= William Crapon Sibley =

American business executive (1832–1902)

William Crapon Sibley (1832–1902) was a 19th-century American business executive in the American South. He served as president of the Sibley Manufacturing company of Augusta, Georgia.

==Early life and education==
William Crapon Sibley was born in Augusta, Georgia, May 3, 1832. He is the ninth in lineal descent from John Sibley of St Albans, Hertfordshire, England, who in 1629 settled in Salem, Massachusetts and later in Charlestown, Boston, Massachusetts.
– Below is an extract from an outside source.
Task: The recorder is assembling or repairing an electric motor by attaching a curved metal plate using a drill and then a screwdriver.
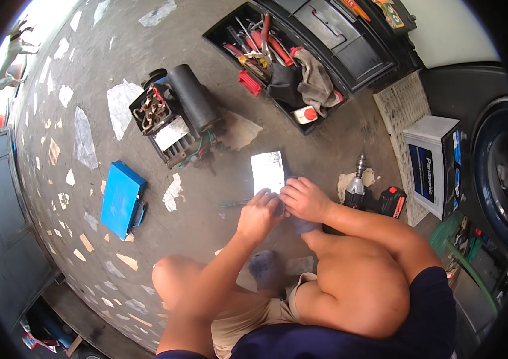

His father, Josiah Sibley, of Uxbridge, Massachusetts, removed to Augusta, Georgia, in 1821, and died there in 1888. His mother was Sarah Ann, daughter of William Crapon of Providence, Rhode Island.

He received his education at private schools, and was prepared for college at the Richmond County Academy, Augusta, but decided to forego a collegiate course.

==Career==
Although prepared for college at the age of sixteen, he clerked in the general store of his father, at Hamburg, South Carolina, continuing in that capacity for five years, when he was made a partner. In 1856, the cotton and commission house of J. Sibley & Son was formed in Augusta, Georgia; his brother, Samuel H., being added two years later, the style of the firm was changed to Josiah Sibley & Sons.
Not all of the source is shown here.